The reasons are the same as well.

How much memory do the workloads need ? How much disk space ? How much expansion and growth in the future do we design for ? How many potential transactions per second do we need to spec for ? How complicated are those transactions ? How much uptime do we need to be able to try to guarantee ? Etc, etc.

That's because, just as with my server example above, there is no one correct answer. You need to decide _what_ you need to achieve, _then_ you can decide what technology options exist given those constraints.

Simon.

--
Simon Clubley, clubley@remove_me.eisner.decus.org-Earth.UFP 
Microsoft: Bringing you 1980s technology to a 21st century world
Reply to
Simon Clubley

That is because you are using the wrong tool for the job. You can use embedded, real time hardware and software to do what you want. You need to not focus on a PC as being the end all, be all solution to every problem.

I'm sure you could do what you want with a PC if you have people with the right background. Or you can do it with embedded hardware, either stand alone or in conjunction with a PC. The details of doing anything close to the hardware with a PC is very complex and requires a lot of specific experience... nearly all of it relating to how to work with the OS.

--

Rick
Reply to
rickman

And what do /your/ tests show you?

You've read a little about problems some people have had, long ago, on some systems that are doing something vaguely similar to what you think you might want to do. And from that, you feel qualified to make blanket statements?

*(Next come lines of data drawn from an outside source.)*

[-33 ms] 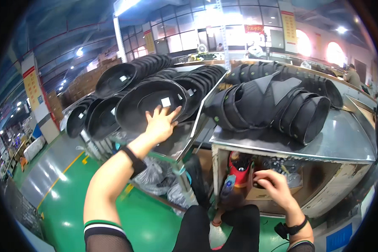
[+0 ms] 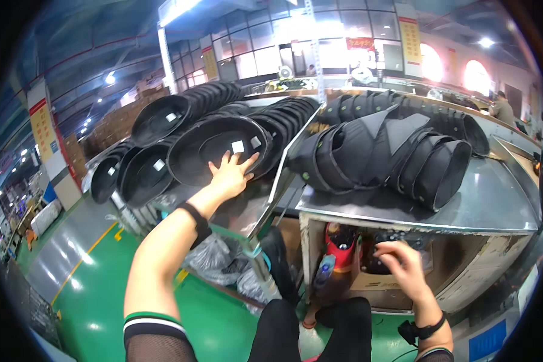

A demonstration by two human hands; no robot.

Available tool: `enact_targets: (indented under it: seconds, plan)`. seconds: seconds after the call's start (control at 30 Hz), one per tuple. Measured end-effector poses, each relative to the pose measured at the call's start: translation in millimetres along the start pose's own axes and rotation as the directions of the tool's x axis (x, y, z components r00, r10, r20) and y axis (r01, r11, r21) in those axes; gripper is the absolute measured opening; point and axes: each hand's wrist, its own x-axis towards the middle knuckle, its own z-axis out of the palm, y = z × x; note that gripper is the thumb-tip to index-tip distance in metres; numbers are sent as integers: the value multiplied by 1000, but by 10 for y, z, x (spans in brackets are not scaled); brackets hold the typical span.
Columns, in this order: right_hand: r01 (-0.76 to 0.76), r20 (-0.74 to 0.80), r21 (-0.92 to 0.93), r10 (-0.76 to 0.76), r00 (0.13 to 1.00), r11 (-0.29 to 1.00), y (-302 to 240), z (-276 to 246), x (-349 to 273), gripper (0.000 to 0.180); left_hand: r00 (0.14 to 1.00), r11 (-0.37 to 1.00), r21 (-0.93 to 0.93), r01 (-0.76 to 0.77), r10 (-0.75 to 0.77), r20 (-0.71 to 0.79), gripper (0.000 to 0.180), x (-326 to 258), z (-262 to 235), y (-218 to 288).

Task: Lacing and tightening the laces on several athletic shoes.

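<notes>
Black oval-bottomed shells, nested in rows, lie on their sides on a metal-edged table at the left. My left hand (image 2: 229, 180) has its fingers spread against the lower right of the front shell (image 2: 202, 148), below a small white square label (image 2: 238, 146). My right hand (image 2: 403, 265) hangs in front of the lower shelf on the right, its fingers loosely bent and apart from the thumb, with nothing seen in it. Behind it stands an open cardboard box (image 2: 374, 282). More black curved pieces (image 2: 359, 151) lie on the metal tabletop (image 2: 507, 193) to the right.
A red container (image 2: 342, 256) and a blue-labelled bottle (image 2: 324, 271) stand on the shelf. Clear plastic bags (image 2: 214, 259) lie beneath the left table. A metal post (image 2: 312, 48) rises between the tables. Another person (image 2: 502, 110) is far off at the right.
My right hand has shifted a little to the right, and its fingers look slightly more apart. My left hand stays against the front shell. The whole view has shifted slightly.
</notes>
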Motion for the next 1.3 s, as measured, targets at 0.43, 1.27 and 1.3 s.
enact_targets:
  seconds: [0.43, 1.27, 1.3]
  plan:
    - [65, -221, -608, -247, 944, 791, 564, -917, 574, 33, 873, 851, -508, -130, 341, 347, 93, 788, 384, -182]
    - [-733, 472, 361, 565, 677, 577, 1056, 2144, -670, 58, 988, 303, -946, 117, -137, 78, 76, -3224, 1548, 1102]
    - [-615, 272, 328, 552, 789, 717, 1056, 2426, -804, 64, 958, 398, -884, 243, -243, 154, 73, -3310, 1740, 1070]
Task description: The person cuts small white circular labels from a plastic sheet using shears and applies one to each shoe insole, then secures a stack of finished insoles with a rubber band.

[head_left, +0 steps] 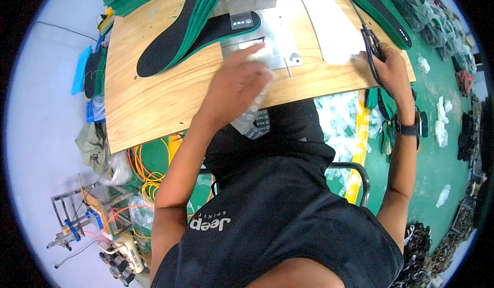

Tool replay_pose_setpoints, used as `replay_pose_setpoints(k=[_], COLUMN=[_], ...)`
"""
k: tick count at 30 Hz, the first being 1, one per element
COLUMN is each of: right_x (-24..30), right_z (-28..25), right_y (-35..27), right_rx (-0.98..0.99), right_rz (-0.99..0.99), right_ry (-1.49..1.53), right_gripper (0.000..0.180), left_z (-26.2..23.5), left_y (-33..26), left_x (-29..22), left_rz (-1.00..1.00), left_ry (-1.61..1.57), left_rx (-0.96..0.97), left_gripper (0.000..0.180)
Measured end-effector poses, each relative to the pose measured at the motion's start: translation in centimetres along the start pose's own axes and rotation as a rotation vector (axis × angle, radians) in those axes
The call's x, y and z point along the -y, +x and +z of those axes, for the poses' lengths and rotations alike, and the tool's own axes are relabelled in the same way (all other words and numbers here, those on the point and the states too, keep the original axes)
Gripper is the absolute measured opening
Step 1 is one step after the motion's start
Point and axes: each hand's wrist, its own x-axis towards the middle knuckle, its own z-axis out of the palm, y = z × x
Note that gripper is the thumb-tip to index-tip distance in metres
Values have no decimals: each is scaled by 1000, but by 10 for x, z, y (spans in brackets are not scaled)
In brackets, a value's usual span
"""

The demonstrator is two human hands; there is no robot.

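Black insole [218,29]: on the plate [280,36], looks mid-labelling
Left hand [236,85]: holding strip [252,117], fingers blurry
Right hand [393,71]: gripping scissors [371,46]
Strip: next move probably wants careful peeling

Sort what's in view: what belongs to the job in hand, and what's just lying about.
Likely in the job:
printed strip in the left hand
black scissors in the right hand
insole partly on the metal plate

Apparently lying about:
pale scraps, crumpled white plastic on the green floor

Insole stack [177,41] on tbl [134,103], L of metal plate [282,38]; scissors [368,42] R.
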Motion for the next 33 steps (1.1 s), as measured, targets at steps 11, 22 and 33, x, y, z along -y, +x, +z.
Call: replay_pose_setpoints(k=[11, 22, 33], right_x=[29, 156, 176], right_z=[3, 85, 88], right_y=[34, -84, -23], right_rx=[-329, 129, 67], right_rz=[-246, -129, -744], right_ry=[-48, 1030, 541], right_gripper=[25, 6, 8], left_z=[25, 0, -127], left_y=[7, -2, 33], left_x=[-36, -27, 57], left_rz=[47, -8, 25], left_ry=[-370, -344, 673], left_rx=[130, -381, -168], left_gripper=[14, 24, 81])
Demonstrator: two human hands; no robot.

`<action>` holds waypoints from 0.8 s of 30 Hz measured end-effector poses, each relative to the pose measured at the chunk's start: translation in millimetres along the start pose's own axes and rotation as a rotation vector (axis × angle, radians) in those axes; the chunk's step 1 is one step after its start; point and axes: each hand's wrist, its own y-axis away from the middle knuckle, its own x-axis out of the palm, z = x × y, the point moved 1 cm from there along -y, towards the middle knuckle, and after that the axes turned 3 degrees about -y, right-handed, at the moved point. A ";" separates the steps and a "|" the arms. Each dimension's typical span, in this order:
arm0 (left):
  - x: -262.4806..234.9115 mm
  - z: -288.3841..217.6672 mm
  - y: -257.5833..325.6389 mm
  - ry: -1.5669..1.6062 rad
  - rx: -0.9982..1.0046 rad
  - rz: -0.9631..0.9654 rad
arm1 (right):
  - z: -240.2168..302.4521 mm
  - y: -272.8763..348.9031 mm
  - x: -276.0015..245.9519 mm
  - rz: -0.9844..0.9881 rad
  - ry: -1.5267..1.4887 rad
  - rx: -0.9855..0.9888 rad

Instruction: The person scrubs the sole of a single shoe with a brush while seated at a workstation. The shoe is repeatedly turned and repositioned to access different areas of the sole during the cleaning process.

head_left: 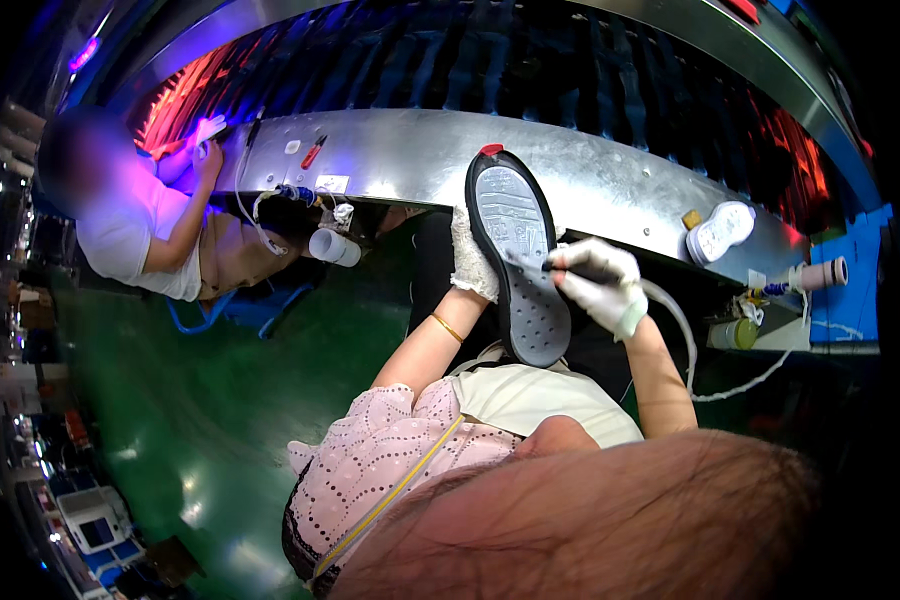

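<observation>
A shoe sole (515, 225) stands tilted in front of me, its grey, dotted and ridged face toward me. It has a black rim and a red tip at the far end. My left hand (472, 262), in a white knitted glove, grips the sole by its left edge. My right hand (606, 286), gloved with some fingertips bare, is pinched closed over the right side of the sole. A small dark thing shows at its fingertips, too small to name.
A metal ledge (400, 155) runs before a dark conveyor tunnel with red glow. On it lie a white shoe sole (720, 232), a yellowish block (691, 218) and a red tool (314, 151). A white hose (685, 335) hangs at right. Another person (150, 215) works at left.
</observation>
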 end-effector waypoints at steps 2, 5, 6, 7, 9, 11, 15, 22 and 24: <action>6.8 4.6 1.3 -0.051 0.003 0.021 | -1.0 -11.7 -4.7 -0.173 -0.096 0.106; 21.6 11.9 7.1 -0.068 0.068 0.259 | -9.5 -32.8 -6.5 -0.331 -0.302 0.129; 27.1 15.2 7.8 0.010 0.066 0.308 | -12.2 -39.4 -6.1 -0.356 -0.305 0.075; 30.5 17.2 10.4 -0.022 0.082 0.312 | -14.2 -44.8 -2.9 -0.366 -0.350 -0.009; 37.3 22.2 12.5 -0.058 0.111 0.313 | -16.4 -52.2 1.8 -0.408 -0.405 -0.030; 39.4 27.2 14.4 -0.131 0.101 0.248 | -14.7 -56.5 8.6 -0.460 -0.265 -0.068; 36.8 38.0 11.8 -0.151 0.062 0.152 | -5.3 -52.5 27.5 -0.508 -0.101 -0.195; 25.1 37.8 4.3 -0.066 0.160 0.298 | -2.7 -49.7 23.3 -0.476 -0.261 -0.074; 18.3 38.7 5.2 -0.117 0.165 0.300 | -0.7 -46.8 24.6 -0.432 -0.079 -0.210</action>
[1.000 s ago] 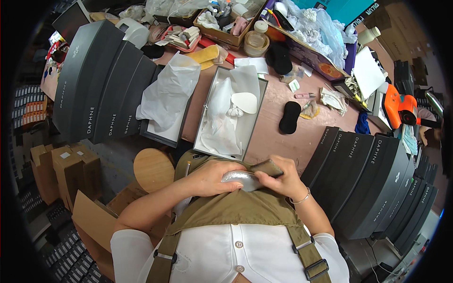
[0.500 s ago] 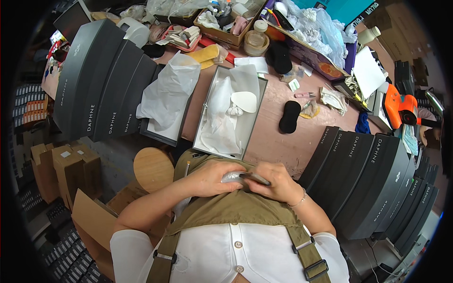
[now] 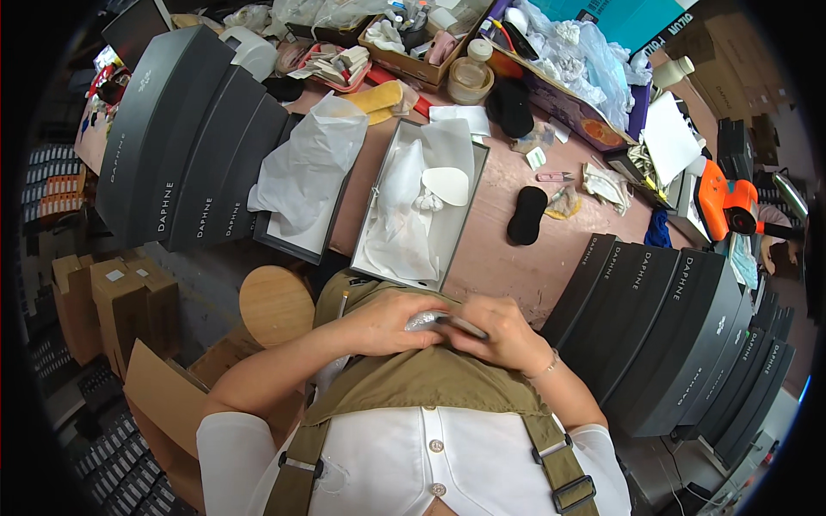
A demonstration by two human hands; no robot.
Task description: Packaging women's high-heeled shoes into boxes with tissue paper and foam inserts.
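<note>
Silvery piece [image 3: 422, 321]: six o'clock of open box [image 3: 465, 220] | left hand [image 3: 387, 322]: curled round it | right hand [image 3: 496, 334]: pinching dark flat piece [image 3: 467, 327] | likely light, slick; grip by sides

My left forearm [image 3: 284, 365] and right forearm [image 3: 571, 391] angle inward. My left hand [image 3: 391, 323] is curled in a grip, thumb [image 3: 425, 336] pointing right. My right hand [image 3: 497, 332] is clenched, its back facing up. The 2 hands are side by side.

A jar [image 3: 470, 79] stands just left of the purple box [image 3: 575, 110], a brown carton [image 3: 403, 63] farther left; below the box lie pink snips [image 3: 555, 177]; an orange tool [image 3: 713, 199] sits to its lower right.
</note>
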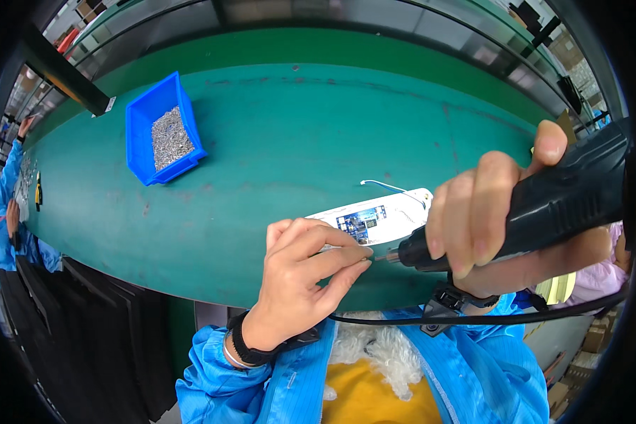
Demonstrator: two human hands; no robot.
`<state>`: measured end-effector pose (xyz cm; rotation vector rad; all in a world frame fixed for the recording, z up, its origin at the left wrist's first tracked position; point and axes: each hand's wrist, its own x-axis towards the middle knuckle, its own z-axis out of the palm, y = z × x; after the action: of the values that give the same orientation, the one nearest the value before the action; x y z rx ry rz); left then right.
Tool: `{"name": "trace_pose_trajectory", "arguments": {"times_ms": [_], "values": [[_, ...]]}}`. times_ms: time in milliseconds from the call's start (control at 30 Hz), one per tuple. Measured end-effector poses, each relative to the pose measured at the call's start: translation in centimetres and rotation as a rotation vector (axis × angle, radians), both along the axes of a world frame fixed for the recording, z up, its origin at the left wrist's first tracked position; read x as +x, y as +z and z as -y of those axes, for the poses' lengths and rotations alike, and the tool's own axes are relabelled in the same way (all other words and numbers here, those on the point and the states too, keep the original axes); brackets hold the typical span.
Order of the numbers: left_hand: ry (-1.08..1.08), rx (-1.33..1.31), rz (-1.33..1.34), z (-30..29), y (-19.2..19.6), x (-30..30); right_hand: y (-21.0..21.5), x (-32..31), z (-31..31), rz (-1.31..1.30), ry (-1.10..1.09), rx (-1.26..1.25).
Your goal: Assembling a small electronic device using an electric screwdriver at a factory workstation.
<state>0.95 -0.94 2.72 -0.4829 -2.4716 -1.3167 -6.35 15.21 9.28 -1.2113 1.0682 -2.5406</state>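
Note:
My right hand (482, 212) is wrapped around a black electric screwdriver (572, 201), held nearly level with its bit aimed left. At the tip of the bit, my left hand (300, 265) pinches thumb and fingertips together; whatever is between them is too small to make out. Just beyond the fingers lies a long white plastic housing (403, 220) on the green bench, partly covered by both hands. It carries a small blue circuit board (357, 225) and a thin blue-and-white wire (385, 186) that sticks out past its far edge.
A blue bin (138, 141) with many small silvery screws (169, 138) stands far left on the green bench (261, 141). A black cable (487, 320) runs across in front of me. Black panels (85, 332) stand at lower left. A co-worker's blue sleeve (7, 184) shows at the left edge.

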Motion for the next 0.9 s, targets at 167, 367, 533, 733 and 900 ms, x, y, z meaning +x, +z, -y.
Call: {"name": "trace_pose_trajectory", "arguments": {"times_ms": [167,367,533,733,900], "values": [[-0.021,-0.051,-0.045,-0.2,-0.5,-0.1,-0.2,-0.2,-0.3,-0.029,0.068,0.116],[0.006,-0.069,-0.083,-0.2,-0.6,-0.2,-0.3,0.0,0.0,0.019,0.08,0.137],[0.063,-0.102,-0.104,-0.2,-0.7,-0.2,-0.2,0.5,0.1,0.011,0.03,0.22],[0.158,-0.21,-0.188,-0.1,-1.3,0.3,-1.4,0.4,0.8,-0.063,0.002,0.182],[0.198,-0.2,0.001,0.4,-1.2,0.1,-2.9,0.3,2.1,-0.003,-0.116,0.107]]}}
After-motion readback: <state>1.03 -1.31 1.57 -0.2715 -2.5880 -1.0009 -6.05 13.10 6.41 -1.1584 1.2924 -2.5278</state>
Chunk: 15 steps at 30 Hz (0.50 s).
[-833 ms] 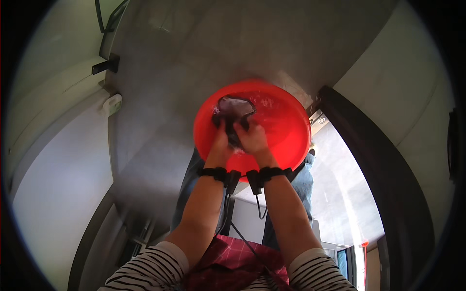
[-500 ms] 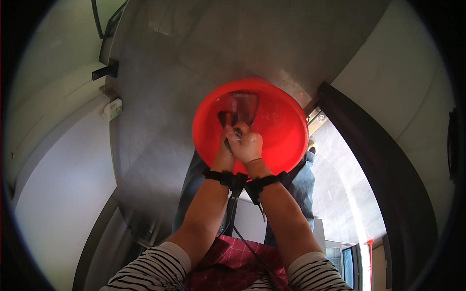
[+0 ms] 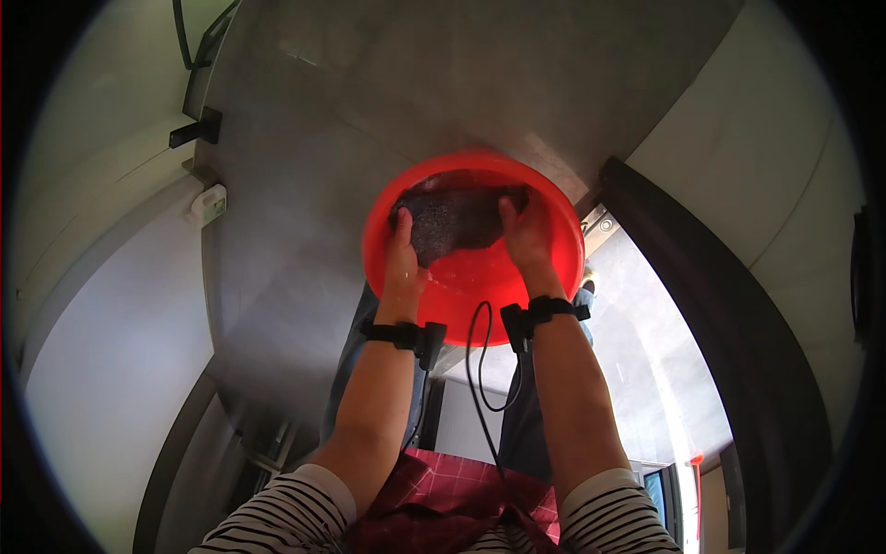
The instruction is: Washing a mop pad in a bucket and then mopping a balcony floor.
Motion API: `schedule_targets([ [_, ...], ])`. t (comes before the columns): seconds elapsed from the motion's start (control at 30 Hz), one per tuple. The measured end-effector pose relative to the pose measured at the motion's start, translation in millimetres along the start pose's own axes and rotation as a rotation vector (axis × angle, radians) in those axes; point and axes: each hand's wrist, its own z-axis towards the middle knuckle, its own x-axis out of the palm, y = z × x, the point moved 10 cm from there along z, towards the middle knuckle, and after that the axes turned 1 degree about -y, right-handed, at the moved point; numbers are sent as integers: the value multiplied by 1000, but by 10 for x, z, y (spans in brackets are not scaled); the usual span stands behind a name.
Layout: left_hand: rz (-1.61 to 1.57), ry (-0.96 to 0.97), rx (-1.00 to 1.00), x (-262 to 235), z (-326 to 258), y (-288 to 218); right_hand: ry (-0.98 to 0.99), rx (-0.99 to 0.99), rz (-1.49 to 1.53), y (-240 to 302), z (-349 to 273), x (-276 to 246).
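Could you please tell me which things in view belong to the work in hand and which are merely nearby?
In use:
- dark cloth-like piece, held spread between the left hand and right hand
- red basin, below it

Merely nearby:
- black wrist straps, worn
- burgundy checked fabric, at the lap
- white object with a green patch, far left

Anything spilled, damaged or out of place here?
Nothing looks spilled or broken: the left hand and right hand hold the dark cloth inside the red basin. Slightly odd: a slack black cable loops across the basin's near rim in view, where it might snag; whether it touches, I can't tell.
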Motion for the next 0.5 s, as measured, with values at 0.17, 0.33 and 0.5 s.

People in this newsgroup (and sci.electronics.design before it) have been asking /you/ these questions repeatedly. And you have continually failed to answer them, or even acknowledge that they are worth considering.

Back here in the real world, where people make embedded systems that work, PC systems that do their job, and server systems that get the right balance between cost and performance, we /do/ ask these questions, and we /answer/ them.

It is certainly true that we are more limited by the laws of economics than the laws of physics. The popularity of an IO standard is often more important than the technical aspects, at least when determining price and availability. But there is enough choice available for most purposes - as long as you know what you need.

Reply to
David Brown

The gap appears to be between reality and your expectations and any form of testing.

I REGULARLY see home users who went to some TV advertised place and bougth a PC/laptop from the smarmy salesperson based on system looks and bullshit about the 'free' software, oh and be CHEAP. Then they find their system is slow just starting up and trying to browse internet as they have something like Windows 7 and just 1GB of RAM.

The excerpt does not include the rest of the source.